Engineering Contradictions & Design Principles
Engineering Contradiction Analysis
1Adaptability or versatility
If thermal imaging cameras are deployed in outdoor environments to monitor traffic and detect objects, then the system can provide valuable traffic management information, but the camera reliability deteriorates due to environmental conditions like rain, snow, debris, or physical impacts that block or obscure the field of view
Solution Approach 1:
The system performs preliminary actions by continuously analyzing thermal images to detect environmental conditions and potential failures before they completely compromise operation. The fail-safe detection system monitors for degradation patterns proactively, allowing the traffic management system to prepare transition to backup methods before complete failure occurs.
Solution Approach 2:
The system implements feedback mechanisms by continuously comparing thermal image quality against expected patterns and providing real-time detection of degradation. The object detection processing feeds back to the fail-safe detection system, which monitors for anomalies indicating environmental interference, enabling dynamic adjustment of operational mode.
2Device complexity
If conventional failure detection systems rely on loss of signal or power, then the detection method is simple, but the system cannot detect environmental conditions that block the thermal camera's field of view while the camera remains operational
Solution Approach 1:
The system introduces an intermediary layer of image analysis processing that acts as a mediator between the thermal camera and the fail-safe detection logic. This intermediary analyzes thermal image content and quality metrics to detect environmental blocking conditions, translating visual degradation into detectable failure indicators without requiring direct camera signal loss.
Solution Approach 2:
The system replaces conventional mechanical/electrical failure detection (signal loss, power failure) with a computational approach using image processing and pattern recognition. Instead of detecting physical camera failures, the system uses software-based analysis to detect environmental conditions that degrade image quality, substituting mechanical detection with intelligent algorithms.

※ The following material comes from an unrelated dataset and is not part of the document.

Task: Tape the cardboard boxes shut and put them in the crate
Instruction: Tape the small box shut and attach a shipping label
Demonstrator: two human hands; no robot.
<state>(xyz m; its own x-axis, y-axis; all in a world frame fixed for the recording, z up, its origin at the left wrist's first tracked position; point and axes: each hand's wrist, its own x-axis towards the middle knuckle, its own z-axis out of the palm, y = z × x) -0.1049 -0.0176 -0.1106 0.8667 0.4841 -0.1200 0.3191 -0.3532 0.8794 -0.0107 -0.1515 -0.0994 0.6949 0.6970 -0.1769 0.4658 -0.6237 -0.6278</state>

3Duration of action of stationary object
If the thermal camera continues to provide thermal images during environmental degradation, then the camera remains operational, but the captured images become unsatisfactory and cannot be reliably used for object detection
Solution Approach 1:
The system dynamically adjusts operational mode based on real-time image quality assessment. When environmental conditions degrade image quality below acceptable thresholds for object detection, the system transitions from normal operation to fail-safe mode, using historical data or alternative detection methods to maintain traffic management functionality despite reduced measurement precision.
Data Source
AI summary
Various techniques are provided to process captured thermal images to determine whether the thermal images exhibit degradation associated with environmental effects and/or security conditions. In one example, a method includes capturing a plurality of thermal images of a scene. The thermal images are processed to generate first and second background images associated with first and second time periods to filter out changes in the scene occurring within the associated time periods. The first and second background images are edge filtered to generate first and second edge images. The first and second edge images are compared to determine a change in edges associated with the scene. A device is selectively operated in a fail-safe mode in response to the comparing. Additional methods and related systems are also provided.